Your objective:
The required output is the line that contains "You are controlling" plus every line after it in the listing below, copied exactly as it appears.

Exercise data:
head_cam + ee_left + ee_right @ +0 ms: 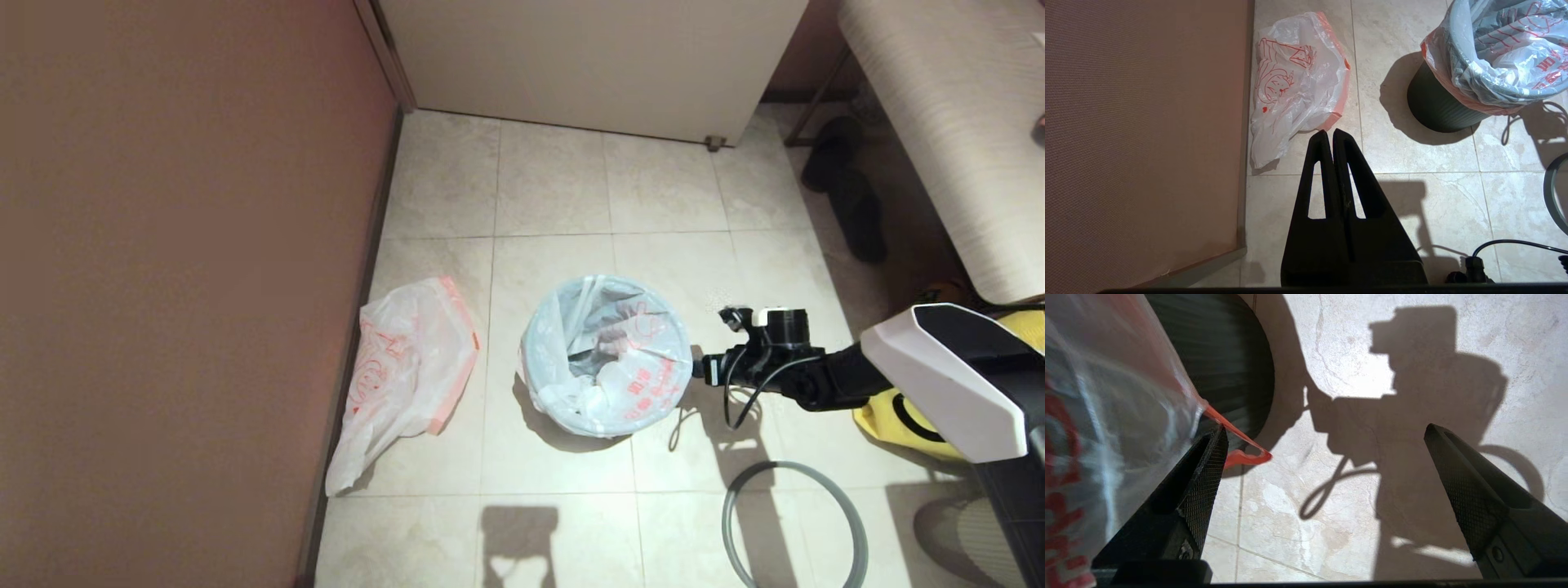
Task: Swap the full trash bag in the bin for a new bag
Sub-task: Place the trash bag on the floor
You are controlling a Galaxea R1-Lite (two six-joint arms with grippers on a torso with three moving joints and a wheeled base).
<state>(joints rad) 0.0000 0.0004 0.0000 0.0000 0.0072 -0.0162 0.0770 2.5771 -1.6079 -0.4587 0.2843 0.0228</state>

Answer below:
You are controlling a Galaxea R1-Lite (two six-joint arms with grippers on a torso with three moving joints and a wheeled base).
<state>(joints rad) 0.0000 0.0004 0.0000 0.0000 0.0072 -0.0162 0.0770 2.5771 -1.6079 -0.4587 0.2843 0.0228</state>

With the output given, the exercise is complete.